A finite being consists of what it is and the relative non-being that it is not, for it lacks some perfection that is being, for if not, it would not be finite.

It follows, therefore, as a consequence, that for a being to become, it must necessarily be first and antecedently. This antecedence is ontological because becoming implies being, as nothingness does not become. And becoming can only occur in a finite being.

The arithmós plethos, the number of a set, can only occur in totalities formed by parts, which consequently leads to understanding that the infinite being (the Hen) does not have a number of a set, an arithmós plethos because it is not a totality.

Numerically considered, number is always finite.

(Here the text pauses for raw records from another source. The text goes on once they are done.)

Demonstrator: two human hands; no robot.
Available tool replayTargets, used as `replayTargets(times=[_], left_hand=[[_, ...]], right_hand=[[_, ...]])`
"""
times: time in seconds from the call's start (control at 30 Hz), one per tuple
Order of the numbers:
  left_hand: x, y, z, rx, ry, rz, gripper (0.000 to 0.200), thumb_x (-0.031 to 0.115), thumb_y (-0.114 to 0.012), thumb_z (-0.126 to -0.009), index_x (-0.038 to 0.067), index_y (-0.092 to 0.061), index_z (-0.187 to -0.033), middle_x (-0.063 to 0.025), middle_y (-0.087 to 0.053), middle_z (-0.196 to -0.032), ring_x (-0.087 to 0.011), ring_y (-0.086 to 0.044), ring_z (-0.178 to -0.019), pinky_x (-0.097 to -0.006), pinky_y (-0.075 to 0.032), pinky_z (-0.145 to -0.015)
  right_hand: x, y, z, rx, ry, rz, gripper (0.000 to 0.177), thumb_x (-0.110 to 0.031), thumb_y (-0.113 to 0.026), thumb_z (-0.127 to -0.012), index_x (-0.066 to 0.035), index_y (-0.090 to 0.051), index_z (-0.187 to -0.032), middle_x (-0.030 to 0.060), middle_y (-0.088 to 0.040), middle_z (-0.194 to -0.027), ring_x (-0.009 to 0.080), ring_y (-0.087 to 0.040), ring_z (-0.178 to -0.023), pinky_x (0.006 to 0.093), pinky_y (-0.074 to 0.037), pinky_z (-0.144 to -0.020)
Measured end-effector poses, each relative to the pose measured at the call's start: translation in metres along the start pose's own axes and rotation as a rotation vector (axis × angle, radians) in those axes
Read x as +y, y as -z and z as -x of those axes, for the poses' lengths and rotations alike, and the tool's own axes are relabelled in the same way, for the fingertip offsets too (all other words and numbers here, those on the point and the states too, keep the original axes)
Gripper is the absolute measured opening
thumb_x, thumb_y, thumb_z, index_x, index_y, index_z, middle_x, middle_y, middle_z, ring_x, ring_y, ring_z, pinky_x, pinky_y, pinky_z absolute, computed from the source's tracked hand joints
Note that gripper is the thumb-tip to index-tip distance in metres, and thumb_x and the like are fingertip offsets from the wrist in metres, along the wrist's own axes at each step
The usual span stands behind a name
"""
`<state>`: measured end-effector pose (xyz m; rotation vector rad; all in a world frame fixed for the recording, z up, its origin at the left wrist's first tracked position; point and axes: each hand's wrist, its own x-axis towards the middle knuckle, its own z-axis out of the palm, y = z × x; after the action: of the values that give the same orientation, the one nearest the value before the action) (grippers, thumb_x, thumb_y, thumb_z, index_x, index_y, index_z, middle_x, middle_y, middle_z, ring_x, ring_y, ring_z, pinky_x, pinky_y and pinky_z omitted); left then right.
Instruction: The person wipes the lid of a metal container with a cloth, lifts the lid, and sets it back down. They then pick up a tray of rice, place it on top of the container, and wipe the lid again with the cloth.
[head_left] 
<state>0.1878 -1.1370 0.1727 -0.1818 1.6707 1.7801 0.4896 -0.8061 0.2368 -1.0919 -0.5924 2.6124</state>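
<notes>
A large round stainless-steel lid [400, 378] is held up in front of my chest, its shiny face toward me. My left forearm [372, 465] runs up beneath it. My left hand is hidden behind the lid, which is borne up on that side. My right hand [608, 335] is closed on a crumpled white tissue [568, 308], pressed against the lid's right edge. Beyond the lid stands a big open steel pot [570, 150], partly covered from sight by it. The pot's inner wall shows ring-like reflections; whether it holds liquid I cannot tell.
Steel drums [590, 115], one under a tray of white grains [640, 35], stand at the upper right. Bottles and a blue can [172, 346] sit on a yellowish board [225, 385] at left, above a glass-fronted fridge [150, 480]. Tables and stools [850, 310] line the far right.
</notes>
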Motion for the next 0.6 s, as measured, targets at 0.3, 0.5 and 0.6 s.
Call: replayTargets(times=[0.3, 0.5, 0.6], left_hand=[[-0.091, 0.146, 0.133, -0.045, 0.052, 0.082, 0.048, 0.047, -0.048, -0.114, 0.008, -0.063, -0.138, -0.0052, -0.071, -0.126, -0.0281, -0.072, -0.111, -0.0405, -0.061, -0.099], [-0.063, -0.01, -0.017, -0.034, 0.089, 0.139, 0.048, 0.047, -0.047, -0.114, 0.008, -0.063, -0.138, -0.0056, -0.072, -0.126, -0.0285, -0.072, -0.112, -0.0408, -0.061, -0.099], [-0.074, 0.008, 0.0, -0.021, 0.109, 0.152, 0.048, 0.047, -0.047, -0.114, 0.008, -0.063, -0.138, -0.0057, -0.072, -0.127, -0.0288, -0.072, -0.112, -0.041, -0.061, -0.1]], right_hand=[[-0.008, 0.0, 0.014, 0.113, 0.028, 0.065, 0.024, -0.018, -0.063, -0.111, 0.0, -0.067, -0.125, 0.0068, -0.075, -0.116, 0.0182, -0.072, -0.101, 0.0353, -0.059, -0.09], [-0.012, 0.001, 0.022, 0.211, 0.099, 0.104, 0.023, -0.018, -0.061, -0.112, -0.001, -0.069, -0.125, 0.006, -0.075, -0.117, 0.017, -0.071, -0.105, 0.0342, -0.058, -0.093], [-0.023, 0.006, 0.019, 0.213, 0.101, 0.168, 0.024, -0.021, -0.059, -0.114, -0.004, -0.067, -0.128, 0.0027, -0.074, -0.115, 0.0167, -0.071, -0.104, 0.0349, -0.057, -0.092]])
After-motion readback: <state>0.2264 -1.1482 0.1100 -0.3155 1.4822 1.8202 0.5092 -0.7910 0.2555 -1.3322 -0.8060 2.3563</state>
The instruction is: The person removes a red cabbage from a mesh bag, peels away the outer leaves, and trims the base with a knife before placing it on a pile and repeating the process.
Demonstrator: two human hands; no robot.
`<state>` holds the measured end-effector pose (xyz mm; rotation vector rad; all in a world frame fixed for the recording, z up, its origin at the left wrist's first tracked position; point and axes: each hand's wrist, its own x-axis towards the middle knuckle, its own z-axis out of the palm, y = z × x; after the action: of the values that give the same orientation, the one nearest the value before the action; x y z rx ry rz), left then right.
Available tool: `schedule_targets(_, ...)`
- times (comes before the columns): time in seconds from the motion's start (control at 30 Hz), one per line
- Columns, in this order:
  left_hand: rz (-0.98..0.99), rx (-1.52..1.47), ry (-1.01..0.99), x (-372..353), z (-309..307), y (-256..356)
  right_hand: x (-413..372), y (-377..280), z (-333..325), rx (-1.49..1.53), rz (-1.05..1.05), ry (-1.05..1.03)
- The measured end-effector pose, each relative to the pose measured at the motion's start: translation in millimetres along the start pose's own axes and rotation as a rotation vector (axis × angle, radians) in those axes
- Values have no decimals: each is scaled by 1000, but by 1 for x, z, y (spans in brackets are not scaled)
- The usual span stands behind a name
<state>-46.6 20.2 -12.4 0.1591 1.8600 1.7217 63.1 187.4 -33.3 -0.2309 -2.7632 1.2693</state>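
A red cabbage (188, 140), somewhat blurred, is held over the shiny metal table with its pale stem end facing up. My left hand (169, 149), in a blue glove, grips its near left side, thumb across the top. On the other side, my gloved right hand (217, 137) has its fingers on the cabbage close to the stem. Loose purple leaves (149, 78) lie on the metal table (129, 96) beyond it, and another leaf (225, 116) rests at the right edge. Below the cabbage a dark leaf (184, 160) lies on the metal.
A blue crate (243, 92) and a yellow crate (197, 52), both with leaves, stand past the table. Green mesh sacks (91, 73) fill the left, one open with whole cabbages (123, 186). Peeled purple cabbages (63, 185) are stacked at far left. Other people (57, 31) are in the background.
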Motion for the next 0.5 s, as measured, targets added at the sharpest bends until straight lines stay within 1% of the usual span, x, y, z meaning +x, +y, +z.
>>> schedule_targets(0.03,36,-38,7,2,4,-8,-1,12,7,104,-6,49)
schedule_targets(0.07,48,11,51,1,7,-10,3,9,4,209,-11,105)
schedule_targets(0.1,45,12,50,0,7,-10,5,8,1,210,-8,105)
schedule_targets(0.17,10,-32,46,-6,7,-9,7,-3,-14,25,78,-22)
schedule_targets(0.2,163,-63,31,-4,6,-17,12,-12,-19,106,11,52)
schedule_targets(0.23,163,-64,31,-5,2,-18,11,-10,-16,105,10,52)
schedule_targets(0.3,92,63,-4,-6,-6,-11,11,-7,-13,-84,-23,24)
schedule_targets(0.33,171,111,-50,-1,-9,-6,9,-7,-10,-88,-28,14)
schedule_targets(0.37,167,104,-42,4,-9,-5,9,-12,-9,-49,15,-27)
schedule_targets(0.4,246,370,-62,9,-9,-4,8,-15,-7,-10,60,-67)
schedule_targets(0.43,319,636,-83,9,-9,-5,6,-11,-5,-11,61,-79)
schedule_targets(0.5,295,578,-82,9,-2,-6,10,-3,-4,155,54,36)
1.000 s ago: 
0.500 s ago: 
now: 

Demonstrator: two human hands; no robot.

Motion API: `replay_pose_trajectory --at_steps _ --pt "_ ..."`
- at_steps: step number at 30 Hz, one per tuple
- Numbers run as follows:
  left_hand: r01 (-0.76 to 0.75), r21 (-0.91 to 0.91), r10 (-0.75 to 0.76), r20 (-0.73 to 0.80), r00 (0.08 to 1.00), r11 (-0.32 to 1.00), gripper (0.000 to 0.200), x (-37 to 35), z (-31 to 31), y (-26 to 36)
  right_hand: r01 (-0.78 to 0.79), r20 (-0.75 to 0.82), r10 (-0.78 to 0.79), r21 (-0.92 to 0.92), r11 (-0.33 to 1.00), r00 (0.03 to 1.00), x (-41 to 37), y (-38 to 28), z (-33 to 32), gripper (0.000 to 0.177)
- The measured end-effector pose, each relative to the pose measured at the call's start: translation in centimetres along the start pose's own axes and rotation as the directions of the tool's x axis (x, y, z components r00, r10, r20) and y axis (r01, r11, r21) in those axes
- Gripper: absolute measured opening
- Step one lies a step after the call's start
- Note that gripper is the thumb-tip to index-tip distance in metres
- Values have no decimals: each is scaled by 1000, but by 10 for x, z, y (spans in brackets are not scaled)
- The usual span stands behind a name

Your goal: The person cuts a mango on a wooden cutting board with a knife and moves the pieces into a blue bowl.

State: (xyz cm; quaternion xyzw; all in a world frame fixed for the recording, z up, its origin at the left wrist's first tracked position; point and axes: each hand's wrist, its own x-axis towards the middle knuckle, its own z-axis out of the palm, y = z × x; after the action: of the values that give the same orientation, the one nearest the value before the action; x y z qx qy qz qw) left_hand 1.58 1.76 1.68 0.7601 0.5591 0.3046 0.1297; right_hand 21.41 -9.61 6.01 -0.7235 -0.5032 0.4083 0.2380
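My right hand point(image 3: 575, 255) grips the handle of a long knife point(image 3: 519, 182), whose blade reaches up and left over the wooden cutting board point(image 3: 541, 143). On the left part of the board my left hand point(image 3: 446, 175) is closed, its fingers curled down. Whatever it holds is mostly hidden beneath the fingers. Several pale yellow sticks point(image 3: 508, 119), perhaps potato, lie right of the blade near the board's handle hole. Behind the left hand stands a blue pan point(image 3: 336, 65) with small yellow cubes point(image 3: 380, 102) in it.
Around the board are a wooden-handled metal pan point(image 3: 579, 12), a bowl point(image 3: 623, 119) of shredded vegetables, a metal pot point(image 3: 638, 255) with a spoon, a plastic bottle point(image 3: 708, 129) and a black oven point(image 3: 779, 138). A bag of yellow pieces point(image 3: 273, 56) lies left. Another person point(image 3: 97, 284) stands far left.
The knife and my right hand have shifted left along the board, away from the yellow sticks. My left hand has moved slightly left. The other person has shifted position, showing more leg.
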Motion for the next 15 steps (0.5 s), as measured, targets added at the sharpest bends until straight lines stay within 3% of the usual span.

Since the Hen (Infinite Being) is not a totality, it transcends finite beings, and consequently, it is not the All (Pan), which follows from the proofs given in Concrete Philosophy, although any totality, considered as such, is in a certain way transcendent to its parts. The transcendence of the absolute and infinite being of the Hen-Prote is absolute.

Creation for Pythagoras

Based on Pythagorean theses and the concrete construction that we have been presenting of his philosophy, the creationist thought of Pythagoras is clearly explained. We know that our affirmation would provoke the rejection of some who follow the scholastic line, which denies that a clear notion of creation emerged before Christianity among the Greeks.

We also know that Thomas Aquinas made efforts, to some extent, to prove that Aristotle had a creationist thought, but did not give it the importance it deserved. To some extent, we can understand this lack of interest in delineating it in clear terms on the part of Aristotle, because the creationist thesis was opposed to the dominant conception in Greece and threatened to infringe certain norms of religious thought. Now, we all know that in Greece there was always a certain mistrust towards philosophers, who were often fiercely persecuted, as shown by the examples of Empedocles, Anaxagoras, Anaximander, Socrates, Plato, and Aristotle himself, not to mention the great persecutions suffered by the Pythagoreans, one of the most intense and extensive ones, so much so that, after the dissolution of the school of Crotona and the destruction of the institute of Metapontum, the sect of the acousmatics faced serious persecutions, being accused of Pythagoreanism, a forbidden word and persecuted by the polytheism of the time.

The Hen-Prote generates the Hen-Dyas, and this is the creator. Creation belongs, thus, to the Son in Pythagoreanism. The second dyad, dyas-aôristos, the indeterminate dyad, in determining itself, realizes finite things because it is potentially infinite, potentially determinative-determinable since there is an infinite power of determining alongside the infinite power of determinability.

The acting of the Hen accomplishes, in a twofold manner, both the act and the potentiality, in the Aristotelian sense, or the formable act and the materializable potentiality of Pythagoreanism.

Action is thus realized in the acted upon because where there is action, there is the acted upon, for an action without an acted upon is an action suspended in nothingness, which is absurd.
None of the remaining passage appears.